→ Task description: Each record below is to be copied word for word, with pictures removed.

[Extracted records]

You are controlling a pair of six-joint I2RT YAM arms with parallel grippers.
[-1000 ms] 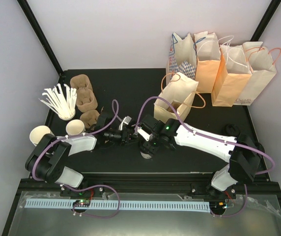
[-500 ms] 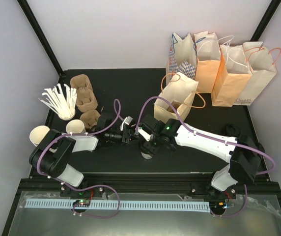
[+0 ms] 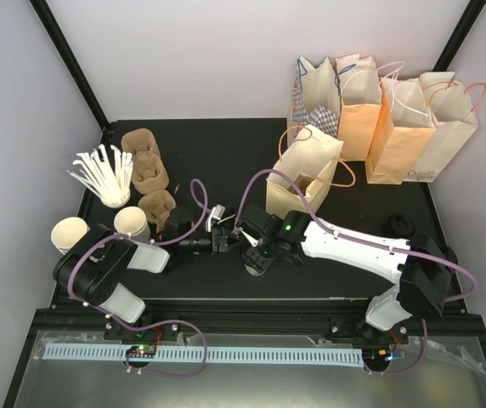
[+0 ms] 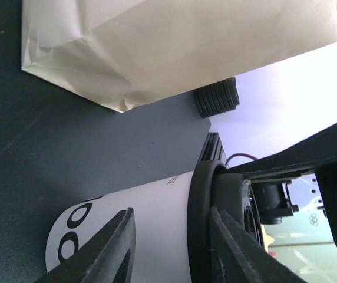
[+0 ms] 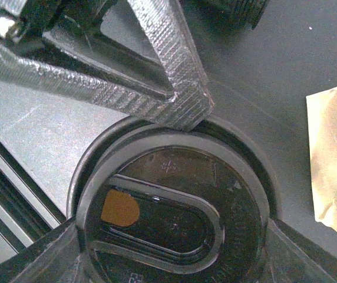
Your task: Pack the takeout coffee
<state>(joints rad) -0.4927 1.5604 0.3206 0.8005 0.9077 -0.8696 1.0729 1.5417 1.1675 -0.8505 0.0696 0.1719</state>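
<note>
Takeout coffee (image 4: 157, 224) is standing near the front of the black surface (image 3: 217, 161), with its lid (image 5: 174, 218) sitting on top. From above, the right gripper (image 3: 254, 255) is clamping that lid. The left gripper (image 3: 224, 240) is straddling the lid's rim from the side, and I honestly can't tell if it's pinching or let go. A paper bag (image 3: 307, 170) is standing just behind.

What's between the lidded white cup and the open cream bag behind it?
Nothing visible. The coffee cup with its lid stands just in front of the cream bag, with only bare tabletop between. The right gripper grips the lid from above.
</note>
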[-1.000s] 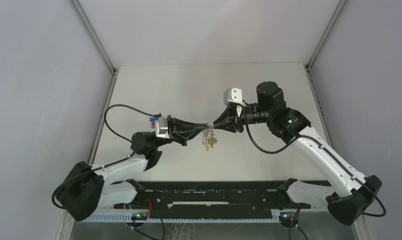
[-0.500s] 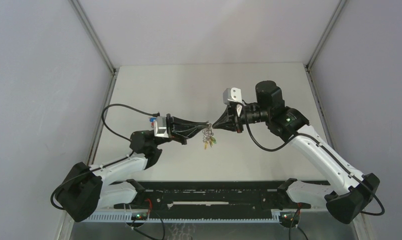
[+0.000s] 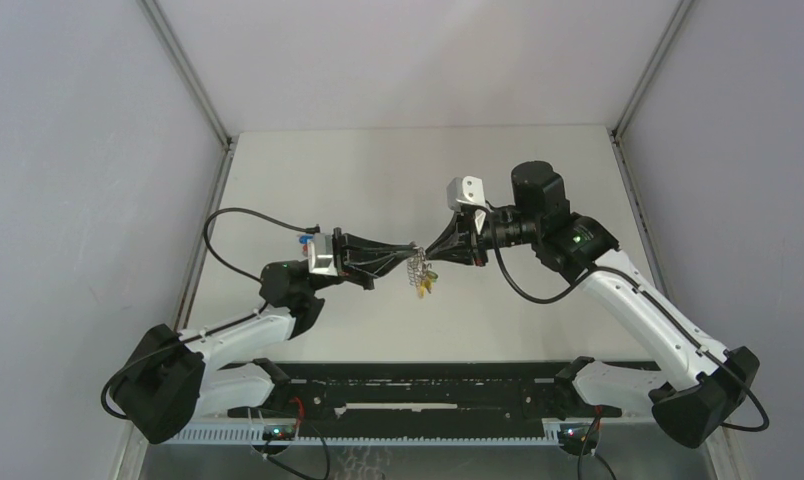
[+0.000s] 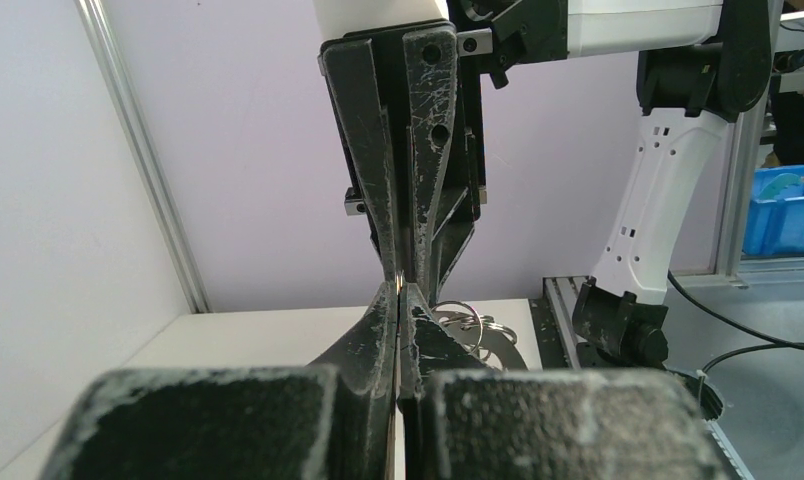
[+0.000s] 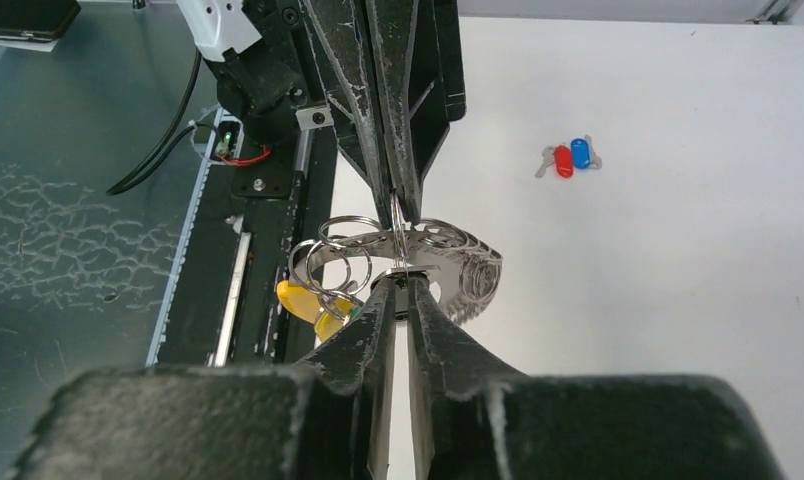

→ The answer:
You are controlling a pair of six-joint I2RT YAM arms with parallel grippers.
[-1000 ms] 
[-500 ms] 
[+0 ms] 
[+0 ms] 
[+0 ms] 
Your task: Pack the takeout coffee
<state>(joints rad) -0.4927 1.5604 0.3206 0.8005 0.9077 -0.8696 1.0729 1.5417 1.1675 -0.8505 0.0696 0.1719</state>
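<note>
Takeout coffee (image 4: 157, 224) is standing near the front of the black surface (image 3: 217, 161), with its lid (image 5: 174, 218) sitting on top. From above, the right gripper (image 3: 254, 255) is clamping that lid. The left gripper (image 3: 224, 240) is straddling the lid's rim from the side, and I honestly can't tell if it's pinching or let go. A paper bag (image 3: 307, 170) is standing just behind.

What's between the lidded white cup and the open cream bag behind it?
Nothing visible. The coffee cup with its lid stands just in front of the cream bag, with only bare tabletop between. The right gripper grips the lid from above.
</note>
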[-1.000s] 
[-0.500s] 
[+0.000s] 
[+0.000s] 
[+0.000s] 

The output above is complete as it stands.